Artificial Intelligence and Modelling in Epidemiology Program, Melbourne Sexual Health Centre, Alfred Health, Melbourne, Australia.
School of Translational Medicine, Faculty of Medicine, Nursing and Health Sciences, Monash University, Melbourne, Australia.
J Med Internet Res. 2024 Sep 13;26:e52490. doi: 10.2196/52490.
The 2022 global outbreak of mpox has significantly impacted health facilities, and necessitated additional infection prevention and control measures and alterations to clinic processes. Early identification of suspected mpox cases will assist in mitigating these impacts.
We aimed to develop and evaluate an artificial intelligence (AI)-based tool to differentiate mpox lesion images from other skin lesions seen in a sexual health clinic.
We used a data set with 2200 images, that included mpox and non-mpox lesions images, collected from Melbourne Sexual Health Centre and web resources. We adopted deep learning approaches which involved 6 different deep learning architectures to train our AI models. We subsequently evaluated the performance of each model using a hold-out data set and an external validation data set to determine the optimal model for differentiating between mpox and non-mpox lesions.
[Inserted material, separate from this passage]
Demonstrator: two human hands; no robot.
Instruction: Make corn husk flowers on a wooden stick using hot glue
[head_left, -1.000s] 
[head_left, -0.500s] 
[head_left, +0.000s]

The DenseNet-121 model outperformed other models with an overall area under the receiver operating characteristic curve (AUC) of 0.928, an accuracy of 0.848, a precision of 0.942, a recall of 0.742, and an F-score of 0.834. Implementation of a region of interest approach significantly improved the performance of all models, with the AUC for the DenseNet-121 model increasing to 0.982. This approach resulted in an increase in the correct classification of mpox images from 79% (55/70) to 94% (66/70). The effectiveness of this approach was further validated by a visual analysis with gradient-weighted class activation mapping, demonstrating a reduction in false detection within the background of lesion images. On the external validation data set, ResNet-18 and DenseNet-121 achieved the highest performance. ResNet-18 achieved an AUC of 0.990 and an accuracy of 0.947, and DenseNet-121 achieved an AUC of 0.982 and an accuracy of 0.926.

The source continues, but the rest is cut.